If you need further evidence as to why this offence is antiquated, guess what else is still on the books: being drunk while in charge of a carriage, a horse, cattle or even a steam engine. Victorians expect that our criminal system will reflect modern concerns and modern values, whether they are serious and indictable offences or they are common summary offences, and this is no exception. The key change that this bill makes to repeal public drunkenness is to remove section 13 of the Summary Offences Act 1966, which makes it an offence for someone to be drunk in a public place—now, this accounts for about 88 per cent of public drunkenness offences in the last six years alone—and on top of this, sections 14 and 16 of the act, which make it an offence to be drunk and disorderly in a public place or to be drunk while riding any of the modes of transport I have just previously mentioned. To be honest, I am not too sure how many people are still driving those steam engines these days while intoxicated. I cannot think of anywhere else other than the CBD really where people still ride around on horses and carriages. That is why our government will address any potential risk to road safety posed by the repeal of this section, and I am pleased to hear that the Department of Transport is working hard on developing a policy response in this space. But what we know is that the offence recorded in section 16 has not been used in over a decade, which I think is a pretty good indication that it is now obsolete.
In addition to repealing these offences the bill also removes the arrest powers of police and PSOs for instances of public drunkenness. The section containing these powers will be removed since the intention of the bill is of course to make this provision redundant. Not only will police and PSOs no longer be empowered to make arrests under the bill, they will also no longer be able to issue fines, which we know happens in most cases of public drunkenness. Whilst police will no longer be able to arrest people for merely being drunk in public, they are still going to be empowered, importantly, to make arrests and charge people for committing other offences. But the main focus of this change is to begin a health-led response that prioritises the safety and the wellbeing of the person who is intoxicated. Whilst police will still have a role to play, their focus needs to shift to harm minimisation because that is how we are going to keep the community safe.
This bill reflects our government’s commitment to making our criminal law more modern and reflective of the times that we are actually living in. The offences this bill removes are antiquated and outdated, and most certainly it is time for them to go. These changes do reflect our government’s strategy to treat public drunkenness as a health issue and will treat it as a health issue instead of a criminal issue.
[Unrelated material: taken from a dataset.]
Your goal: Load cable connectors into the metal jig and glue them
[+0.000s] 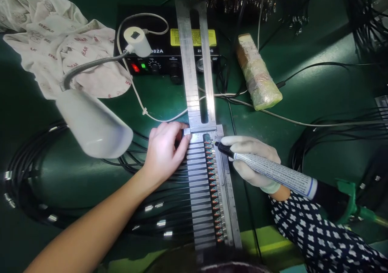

It is also going to help create a system that prioritises the wellbeing of the person who is intoxicated instead of unfairly punishing them. Not only this, we are acting on a key recommendation from the Royal Commission into Aboriginal Deaths in Custody and in doing so making our system fairer for Indigenous Victorians. Because let us be honest, 30 years since that royal commission I think it is fair to say that everyone in this house would say that it is time; it is well overdue. I commend the bill to the house.